Design Best Practices
UX Recommendations
Avoid common issues by following these best practices:
- Consider User Movement and Postures: Account for different postures and movements during your experience. Provide adjustable controls where possible and ensure users can recall or summon any critical UI.
- Guide Users for Out-of-View Elements: Provide hints to look down or around to find hand menus, elements on the floor, or elements outside the field of view.
- Explain Divergent Interactions: Clearly explain any interactions that differ from typical system patterns. Only use diverging patterns if they add value to the experience. Leverage system patterns as much as possible to reduce learning curves for users.
- Show Targeting Feedback: Ensure all interactive elements display targeting feedback.
- Follow Target Sizing Guidelines: Adhere to the recommended target sizing for interactive elements.
- Design for Visual Comfort: Follow visual comfort guidelines to improve the user experience.
Designing for Comfort
Visual Comfort
- Avoid Non-Overlapping Monocular Side Regions: Avoid positioning content in the non-overlapping, monocular side regions of the display. Review the X Axis & Binocular Overlap section
- Optimal Viewing Distance: Detailed content is most comfortable to view at approximately 1 meter away in Z-depth. Avoid prolonged viewing of detailed content close to the user.
- Single Focus: Do not require users to simultaneously focus on both virtual and real objects in two very different depths.Allow focus on one depthor the other.
- Consistent Depth Cues: Keep depth cues between the real world and virtual content consistent with reality. Avoid setting high render order in Lens Studio for virtual objects positioned far from the user. This digital override can cause far-field virtual content to appear closer than near-field virtual content. This mismatch conflicts with real world depth cues and may cause visual discomfort.
- Center Content: Center content in the field of view to minimize color variation near the display edges.
- Avoid Dark Content with Pure White Backgrounds: This combination can cause visual discomfort. Review the Color & Material section.
- Legible Text: Provide a background behind text to maintain legibility against varying real-world colors and other virtual objects. Possible solutions include gradient color panels or occluding materials.
- Consider User Breaks: Some users may take periodic breaks from wearing Spectacles. Consider self-paced experiences and content that allows for pausing or saving progress.
Physical Comfort
- Reduce Arm Effort: Position elements lower in the Y position to reduce the arm effort required for hand targeting.

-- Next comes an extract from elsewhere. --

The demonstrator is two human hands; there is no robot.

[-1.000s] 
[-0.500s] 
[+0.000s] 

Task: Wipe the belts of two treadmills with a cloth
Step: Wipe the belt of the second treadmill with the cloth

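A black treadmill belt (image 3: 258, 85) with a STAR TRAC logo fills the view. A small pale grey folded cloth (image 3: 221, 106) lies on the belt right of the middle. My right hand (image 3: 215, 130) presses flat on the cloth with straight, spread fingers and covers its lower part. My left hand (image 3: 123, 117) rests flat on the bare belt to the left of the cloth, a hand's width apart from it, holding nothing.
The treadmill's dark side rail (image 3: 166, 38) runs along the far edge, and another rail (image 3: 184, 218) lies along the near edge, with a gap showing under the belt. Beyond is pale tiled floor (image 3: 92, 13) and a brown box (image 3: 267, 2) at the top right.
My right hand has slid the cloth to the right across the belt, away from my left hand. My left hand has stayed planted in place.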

- Minimize Travel Distance: For lower effort hand targeting, plan layouts to reduce travel distance between interactions. Avoid sequential user actions that are far apart.
- Design Custom Hand Gestures for Comfort: If you’re creating custom hand interactions, , design for neutral hand and wrist positions, in line with natural resting poses. Avoid awkward grasping or extreme angles. Allow a range of acceptable poses to provide greater user flexibility, rather than expecting users to perform a single precise semantic pose.
- Avoid Steep Neck Angles: Position content neutrally and centered in the field of view to avoid steep, sustained neck angles, whether dramatically down or up.
Cognitive Comfort
Design for Reduced Cognitive Load and Enhanced Understanding.
- Match Real-World Conventions and Human Behavior: Design interfaces and experiences that mirror real-world conventions and human behavior. This makes them intuitive and easy to navigate, leveraging users' pre-existing knowledge and reducing the cognitive load required to interact with a new system.
- Recognition Over Recall: Design systems that minimize the need for users to recall information from memory. Make options visible so users can recognize what they need from available cues, which is less cognitively demanding than recalling options from memory.
- Provide a First-Run Experience: Implement guided introductions, tutorials, or tooltips for first-time users. This helps users understand how to navigate and use the system efficiently, building a solid foundation, reducing frustration, and enhancing user satisfaction.
- Avoid Overwhelming the User: Be mindful of completely filling the user’s field of view. Size content to have margins on all sides. Avoid asking users to navigate across multiple windows; navigating more than three windows at once can feel overwhelming. To this end, avoid lists longer than seven elements, as this also may overwhelm the user.